Improvements (2) and (3) are essentially RFEs, so they'd be better suited to a new y-release of Satellite rather than a backport.
Making the content count fetching concurrent would be more possible once we have the code in place to be able to update counts for repos / CVs alone. Multiple Dynflow actions could perhaps be dispatched to work on a different set of repos or CVs. This BZ has been automatically migrated to the issues.redhat.com Red Hat Issue Tracker. All future work related to this report will be managed there. Due to differences in account names between systems, some fields were not replicated. Be sure to add yourself to Jira issue's "Watchers" field to continue receiving updates and add others to the "Need Info From" field to continue requesting information. To find the migrated issue, look in the "Links" section for a direct link to the new issue location. The issue key will have an icon of 2 footprints next to it, and begin with "SAT-" followed by an integer. You can also find this issue by visiting https://issues.redhat.com/issues/?jql= and searching the "Bugzilla Bug" field for this BZ's number, e.g. a search like: "Bugzilla Bug" = 1234567 In the event you have trouble locating or viewing this issue, you can file an issue by sending mail to rh-issues. You can also visit https://access.redhat.com/articles/7032570 for general account information. |
Description of problem: After a successful Capsule sync, Update Content Counts task is triggered. It updates content statistics of each and every repository on the Capsule. That does not scale at all. If one promotes a small CV to a LE, a new Capsule Sync is triggered (by default) which sycnhronizes to the Capsule just the repos from the CV/LE. But content stats of *all* repos are updated.

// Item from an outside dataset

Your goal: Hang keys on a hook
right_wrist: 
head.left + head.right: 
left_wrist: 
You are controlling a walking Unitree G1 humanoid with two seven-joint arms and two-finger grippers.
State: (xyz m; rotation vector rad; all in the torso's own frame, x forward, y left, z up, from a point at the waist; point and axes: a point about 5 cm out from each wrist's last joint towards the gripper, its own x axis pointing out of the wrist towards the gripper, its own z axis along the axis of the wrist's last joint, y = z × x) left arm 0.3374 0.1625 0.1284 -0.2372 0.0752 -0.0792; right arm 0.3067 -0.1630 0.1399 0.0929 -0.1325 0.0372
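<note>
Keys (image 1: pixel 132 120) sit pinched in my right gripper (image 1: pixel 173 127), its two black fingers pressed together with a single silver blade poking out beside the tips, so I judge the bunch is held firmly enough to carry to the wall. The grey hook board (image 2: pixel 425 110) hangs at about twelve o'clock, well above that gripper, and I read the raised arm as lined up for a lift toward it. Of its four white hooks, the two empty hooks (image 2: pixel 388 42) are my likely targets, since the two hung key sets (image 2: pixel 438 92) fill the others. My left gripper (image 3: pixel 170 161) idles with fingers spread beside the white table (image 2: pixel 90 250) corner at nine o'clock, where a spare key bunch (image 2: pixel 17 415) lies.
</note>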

Version-Release number of selected component (if applicable): Sat 6.15 How reproducible: 100% Steps to Reproduce: 1. Have multiple CVs promoted to an LV associated to a Capsule 2. Have the Capsule fully synchronized 3. Promote a new CV to the LE and let automatically sync the content to the Capsule 4. See duration of the "Update Content Counts" task. 5. Run Complete Capsule Sync, just for the sake of comparing the time of "Update Content Counts" task duration. 6. Optionally, add to app/models/katello/concerns/smart_proxy_extensions.rb one extra log (at the beginning of whole reproducer): def update_content_counts! # {:content_view_versions=>{87=>{:repositories=>{1=>{:metadata=>{},:counts=>{:rpms=>98, :module_streams=>9898}}}}} new_content_counts = { content_view_versions: {} } smart_proxy_helper = ::Katello::SmartProxyHelper.new(self) repos = smart_proxy_helper.repositories_available_to_capsule Rails.logger.info("XXX update_content_counts for Capsule #{self}: repos:#{repos.pluck(:id)}") Actual results: Duration of "Update Content Counts" task is the same in cases 4. and 5 (and is linear to # repos on Capsule, not # of repos newly synced). Optional step 6 shows that despite Capsule Sync updated just one repo, all repos are recalculated. Expected results: "Update Content Counts" task duration relevant to the size of repos just synced to the Capsule. Additional info: required fix: 1) app/lib/actions/katello/capsule_content/sync_capsule.rb : execution_plan_hooks.use :update_content_counts, :on => :success needs some enhancement to pass "repos = repos_to_sync(..) list from planning step as an argument 2) That argument needs to pass via app/lib/actions/katello/capsule_content/update_content_counts.rb task to app/models/katello/concerns/smart_proxy_extensions.rb, method update_content_counts!